**Task item**
The required output is the whole listing below, unchanged.
======== Data excerpts ========
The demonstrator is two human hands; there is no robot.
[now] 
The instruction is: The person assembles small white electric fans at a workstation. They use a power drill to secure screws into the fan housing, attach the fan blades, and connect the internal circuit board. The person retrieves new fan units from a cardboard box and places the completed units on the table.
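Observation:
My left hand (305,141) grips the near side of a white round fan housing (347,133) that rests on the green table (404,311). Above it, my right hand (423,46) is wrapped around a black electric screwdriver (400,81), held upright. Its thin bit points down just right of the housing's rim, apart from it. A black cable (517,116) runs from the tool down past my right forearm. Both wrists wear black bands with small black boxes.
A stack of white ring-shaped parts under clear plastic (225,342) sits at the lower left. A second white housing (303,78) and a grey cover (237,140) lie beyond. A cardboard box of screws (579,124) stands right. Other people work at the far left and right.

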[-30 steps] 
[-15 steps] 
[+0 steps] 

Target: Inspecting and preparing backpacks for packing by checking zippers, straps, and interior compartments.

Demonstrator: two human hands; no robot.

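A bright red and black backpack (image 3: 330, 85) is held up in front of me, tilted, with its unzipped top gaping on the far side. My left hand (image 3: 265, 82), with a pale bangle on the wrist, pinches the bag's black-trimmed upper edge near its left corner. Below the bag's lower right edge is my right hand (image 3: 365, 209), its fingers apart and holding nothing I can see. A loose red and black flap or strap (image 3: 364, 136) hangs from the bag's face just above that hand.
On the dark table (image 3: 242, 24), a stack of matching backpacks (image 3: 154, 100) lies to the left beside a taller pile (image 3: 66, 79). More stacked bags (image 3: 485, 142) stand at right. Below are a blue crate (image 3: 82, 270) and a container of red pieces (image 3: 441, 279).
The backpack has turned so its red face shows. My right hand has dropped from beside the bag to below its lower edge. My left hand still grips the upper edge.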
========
**Finished exercise**
The demonstrator is two human hands; there is no robot.
[now] 
The instruction is: The person assembles small white electric fans at a workstation. They use a power drill to secure screws into the fan housing, attach the fan blades, and connect the internal circuit board. The person retrieves new fan units from a cardboard box and places the completed units on the table.
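Observation:
My left hand (305,141) grips the near side of a white round fan housing (347,133) that rests on the green table (404,311). Above it, my right hand (423,46) is wrapped around a black electric screwdriver (400,81), held upright. Its thin bit points down just right of the housing's rim, apart from it. A black cable (517,116) runs from the tool down past my right forearm. Both wrists wear black bands with small black boxes.
A stack of white ring-shaped parts under clear plastic (225,342) sits at the lower left. A second white housing (303,78) and a grey cover (237,140) lie beyond. A cardboard box of screws (579,124) stands right. Other people work at the far left and right.
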
[-30 steps] 
[-15 steps] 
[+0 steps] 

Target: Inspecting and preparing backpacks for packing by checking zippers, straps, and interior compartments.

Demonstrator: two human hands; no robot.

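A bright red and black backpack (image 3: 330, 85) is held up in front of me, tilted, with its unzipped top gaping on the far side. My left hand (image 3: 265, 82), with a pale bangle on the wrist, pinches the bag's black-trimmed upper edge near its left corner. Below the bag's lower right edge is my right hand (image 3: 365, 209), its fingers apart and holding nothing I can see. A loose red and black flap or strap (image 3: 364, 136) hangs from the bag's face just above that hand.
On the dark table (image 3: 242, 24), a stack of matching backpacks (image 3: 154, 100) lies to the left beside a taller pile (image 3: 66, 79). More stacked bags (image 3: 485, 142) stand at right. Below are a blue crate (image 3: 82, 270) and a container of red pieces (image 3: 441, 279).
The backpack has turned so its red face shows. My right hand has dropped from beside the bag to below its lower edge. My left hand still grips the upper edge.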

Nothing remains to be added to the exercise.